In 2020, the big question will be, can the Government end child poverty in Aotearoa? The answer is yes, but the steps need to be bold, and a shining success story that we can take our lead from is that of Alberta, Western Canada.

Within two years of Rachel Notley becoming Premier, child poverty was reduced by half, by boosting incomes for struggling families to an adequate level, increasing child-related benefits, increasing the minimum wage, making public transport affordable, and controlling predatory lending.

In 2020, we can do this, if Prime Minister Jacinda Ardern takes wellbeing to the next steps.

Between 2015 and 2017, the Government of Alberta achieved a 50% reduction in the child poverty rate, dropping it from 10% to 5%. The province now has the lowest child poverty rate in Canada. In the same period the province’s overall poverty rate dropped from 8.2% to 6.8%, meaning an estimated 55,000 fewer people living in poverty.

How was this achieved?

The Government of Alberta recognized they could take action to support their people in managing the effects of income insecurity. So the DID take action:

  • In 2015 they introduced the Alberta Child Benefit (ACB), providing direct financial assistance to lower-income families with children under 18 and having a family net income less than $42,255 per year. 
  • In 2016, they introduced additional support for families with children: the Canada Child Benefit (CCB), so a family with two children earning $30,000 per year now earns an additional $4,300 annually. This more than doubled the 2014 income supports that same family would have received.
  • From 2015-2017, provincial minimum wage increases raised the wage floor by 33%. In 2018, an additional increase brought the minimum wage to $15. These increases benefited an estimated 10% of low wage employees, “two-thirds of whom were women, 37% were parents, and more than half worked full time”.
  • In 2017, they passed The Act to End Predatory Lending, reducing annual interest rates on payday loans from 600% to 200%, so protecting consumers from getting trapped in vicious cycles of debt.

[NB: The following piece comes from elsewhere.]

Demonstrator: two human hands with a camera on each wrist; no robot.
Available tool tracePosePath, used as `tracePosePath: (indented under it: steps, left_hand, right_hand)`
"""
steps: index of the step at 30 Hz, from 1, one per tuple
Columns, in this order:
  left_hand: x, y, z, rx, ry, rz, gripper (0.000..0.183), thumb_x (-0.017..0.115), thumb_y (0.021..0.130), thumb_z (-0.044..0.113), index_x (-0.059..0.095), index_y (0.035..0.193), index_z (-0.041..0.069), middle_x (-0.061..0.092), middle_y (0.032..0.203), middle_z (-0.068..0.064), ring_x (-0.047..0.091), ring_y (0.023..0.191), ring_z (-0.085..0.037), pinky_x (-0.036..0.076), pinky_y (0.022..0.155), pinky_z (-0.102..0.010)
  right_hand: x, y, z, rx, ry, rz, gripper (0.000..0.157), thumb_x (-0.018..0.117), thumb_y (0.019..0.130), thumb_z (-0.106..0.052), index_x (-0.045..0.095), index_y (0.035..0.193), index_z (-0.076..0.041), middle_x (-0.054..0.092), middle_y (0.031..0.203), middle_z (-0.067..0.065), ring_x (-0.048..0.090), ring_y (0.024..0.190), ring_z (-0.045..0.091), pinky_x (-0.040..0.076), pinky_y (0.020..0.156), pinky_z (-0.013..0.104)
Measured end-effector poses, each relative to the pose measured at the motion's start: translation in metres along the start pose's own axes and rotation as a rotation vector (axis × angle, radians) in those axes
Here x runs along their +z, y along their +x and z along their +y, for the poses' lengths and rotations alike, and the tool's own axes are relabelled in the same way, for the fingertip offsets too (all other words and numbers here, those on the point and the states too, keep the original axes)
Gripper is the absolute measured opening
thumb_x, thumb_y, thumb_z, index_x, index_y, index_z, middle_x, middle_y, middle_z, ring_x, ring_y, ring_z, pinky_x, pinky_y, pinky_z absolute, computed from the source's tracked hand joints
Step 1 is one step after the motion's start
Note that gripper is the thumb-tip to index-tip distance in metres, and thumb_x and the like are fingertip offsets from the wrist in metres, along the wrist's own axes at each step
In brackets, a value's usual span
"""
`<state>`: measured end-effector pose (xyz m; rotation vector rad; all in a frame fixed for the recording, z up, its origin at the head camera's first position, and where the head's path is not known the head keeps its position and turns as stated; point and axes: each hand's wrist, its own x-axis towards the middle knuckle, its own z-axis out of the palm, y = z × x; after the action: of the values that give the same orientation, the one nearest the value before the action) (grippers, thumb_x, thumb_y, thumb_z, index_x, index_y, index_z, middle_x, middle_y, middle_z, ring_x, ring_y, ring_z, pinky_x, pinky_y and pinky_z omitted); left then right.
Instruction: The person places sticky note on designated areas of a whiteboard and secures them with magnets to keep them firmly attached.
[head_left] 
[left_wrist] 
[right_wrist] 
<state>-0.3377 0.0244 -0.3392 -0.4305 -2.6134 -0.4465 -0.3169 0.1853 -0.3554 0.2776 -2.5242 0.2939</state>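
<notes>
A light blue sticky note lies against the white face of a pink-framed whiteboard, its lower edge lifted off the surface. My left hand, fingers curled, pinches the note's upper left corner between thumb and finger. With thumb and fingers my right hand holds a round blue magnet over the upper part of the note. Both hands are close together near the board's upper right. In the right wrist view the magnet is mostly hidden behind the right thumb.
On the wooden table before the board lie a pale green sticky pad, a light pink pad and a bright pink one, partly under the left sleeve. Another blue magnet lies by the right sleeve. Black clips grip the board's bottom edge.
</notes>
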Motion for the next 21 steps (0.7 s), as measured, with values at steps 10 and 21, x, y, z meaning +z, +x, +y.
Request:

The legislation made Alberta’s rate the lowest in the country. In 2018, borrowers saved over $10 million in loan fees.
  • In 2017, the Government injected funds to provide subsidized transit passes to low-income riders. Affordable transportation passes support riders to access work, education, appointments, recreation, and social and other activities.
  • The 2019 Act to Combat Poverty and Fight for Albertans with Disabilities supported 250,000 people with disabilities, low-income families, and seniors to better manage the rising costs of living and retain spending power over time. The Act increased benefit rates for Assured Income for the Severely Handicapped and Income Support recipients, indexed rates to the cost of living, and increased asset limits, spousal income exemptions, and child allowance benefits. 

Child poverty can be reduced and eventually solved if the Government takes the right combination of actions. We could make measurable progress in 2020.